L’iniziativa, organizzata in collabora­zione con la Società Italiana delle Lettera­te, Libera e daSud, ha messo al centro l’analisi delle “trasformazioni messe in atto dalle donne nel contesto in cui vivo­no, portando al centro del convegno da un lato le testimonianze delle donne impe­gnate in prima linea contro mafie e corru­zione e dall’altro la narrazione del sé e dei tanti Sud in cui le donne vivono e opera­no, come luogo di partenza e ”re/esisten­za” alle mafie.

E ha ragionato sui tanti ”Sud” come paesaggi interiori, come luo­ghi dell’immaginario, che entrano in relazion­e con le donne, diventando da luogo dell’assenza e dello spaesamento, luogo della presenza, dell’essenza e della tra­sformazione collettiva del sé e della socie­tà.
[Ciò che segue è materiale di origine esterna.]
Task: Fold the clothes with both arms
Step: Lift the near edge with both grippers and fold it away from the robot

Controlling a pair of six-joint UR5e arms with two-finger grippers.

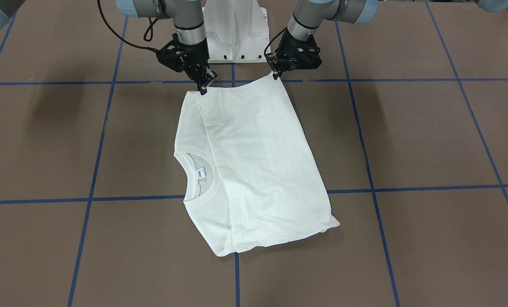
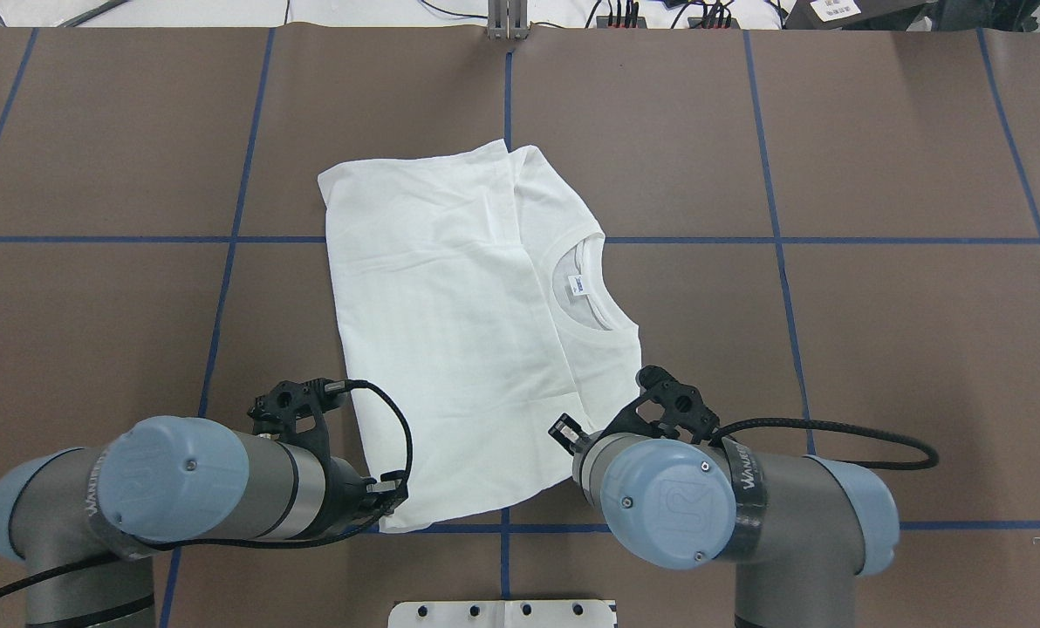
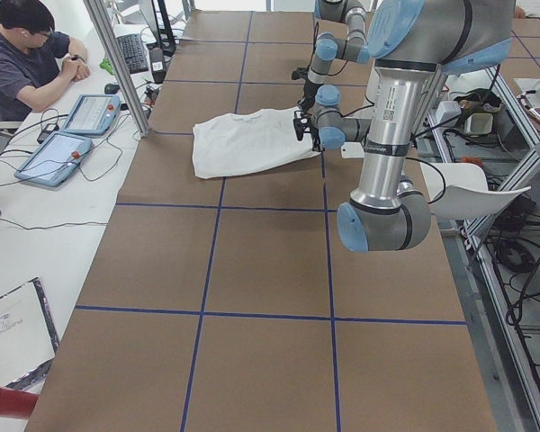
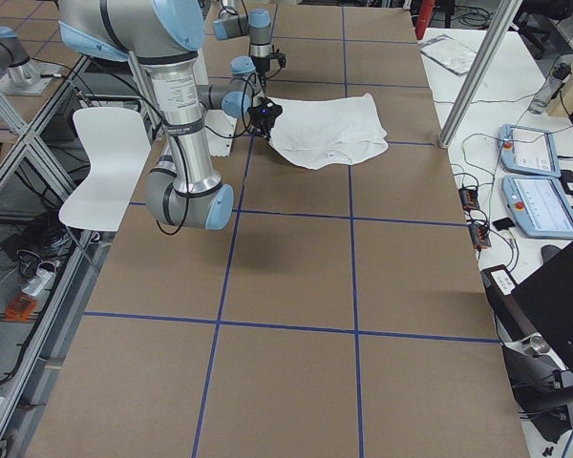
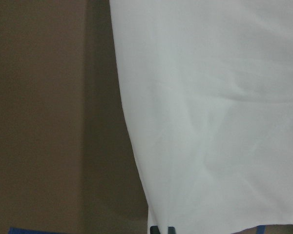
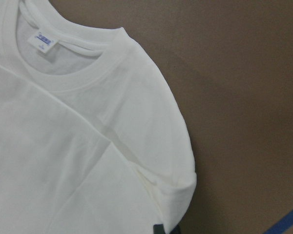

Molte di loro sono giornaliste, impe­gnate nei Sud dell’informazione, come Angela Corica, Marilena Natale e Ester Castano. Altre sono amministratrici locali, “le sindache” Elisabetta Tripodi, prima cittadina di Rosarno, Maria Carmela Lanzetta, sindaca di Monasterace. Ma anche registe, scrittrici, studiose del femminismo, come Gisella Modica e Emma Baeri. Tre giorni in cui la storia di donne come Lea Garofalo, uccisa a Milano nel 2009 e Giusi Pesce, attuale collaboratrice di giustizia in Calabria, sono state al centro della riflessione attuale sul potere di cambiamento e rottura dei sistemi e della subcultura mafiosa che le donne hanno dentro e fuori dall’organizzazione criminale nei tanti Sud in cui vivono.

Franca Imbergamo, magistrata, ha ricor­dato alle donne che l’unico modo per ca­pire e contrastare un fenomeno così radi­cato nella nostra società come quello cri­minale, nel quale le donne hanno fatto an­che la loro parte, è abbandonare l’atteg­giamento dell’entomologo “quello di chi studia un insetto, un qualcosa che è altro da sé. L’unico modo per essere efficaci è sporcarsi le mani, scegliere la giusta di stanza dal fenomeno che vogliamo capire, trovare il coraggio di guardare interrogan­doci con maggiore franchezza, con più onestà”.

Un convegno che è un punto di ri-par­tenza, che ha permesso a molte donne im­pegnate da anni sui territori di prendere la parola, confrontare i metodi dell’analisi narrativa e sociologica, per un nuovo per­corso antimafia che parta soprattutto dalle tante donne che sui territori, dalla Cala­bria alla Lombardia, hanno scelto da che parte stare nella battaglia antimafia.

Una lotta che per molte di loro coincide con l’affermazione di sé dei propri diritti di persona, una battaglia individuale che diventa immediatamente politica. E che appartiene, dunque, immediatamente a tutti noi.

Alcuni interventi della tre giorni “I Sud, le mafie. Le donne si raccontano”

La sindaca di Rosarno, Elisabetta Tripo­di – “Chi me lo fa fare? il mio senso civi­co, la necessità di non restare alla finestra a guardare il disastro che si stava com­piendo sotto i nostri occhi”

Maria Carmela Lanzetta, sindaca di Monasterace, interviene via skype al con­vegno e racconta la sua lotta contro la ‘ndrangheta fatta solo di buona ammini­strazione, di un comune che funzioni, di un territorio che valorizzi le sue risorse culturali e storiche.

Ludovica Ioppolo, ricercatrice e socio­loga, impegnata con Libera. Al convegno porta il suo contributo di analisi dell’impegno antimafia delle donne sui territori, la loro lotta per “re/esistere” alle mafie, le storie di “Al nostro posto” il li­bro scritto a quattro mani con Martina Panzarasa, che racconta le storie di sei donne impegnate sul fronte ”antimafia”.

Alessandra Clemente, figlia di “Silvia Ruotolo”, vittima innocente della camor­ra. Attualmente è neo assessore al Comu­ne di Napoli. Alessandra è impegnata da anni nei percorsi di educazione alla legali­tà e memoria. In questi mesi ha intrapreso una nuova sfida: portare questo percorso antimafia direttamente al servizio dei gio­vani, attraverso l’azione dell’amministra­zione pubblica. “Una sfida che mi appas­siona, che mi mette anche un po’ di paura. Ma è più forte la voglia di farcela”.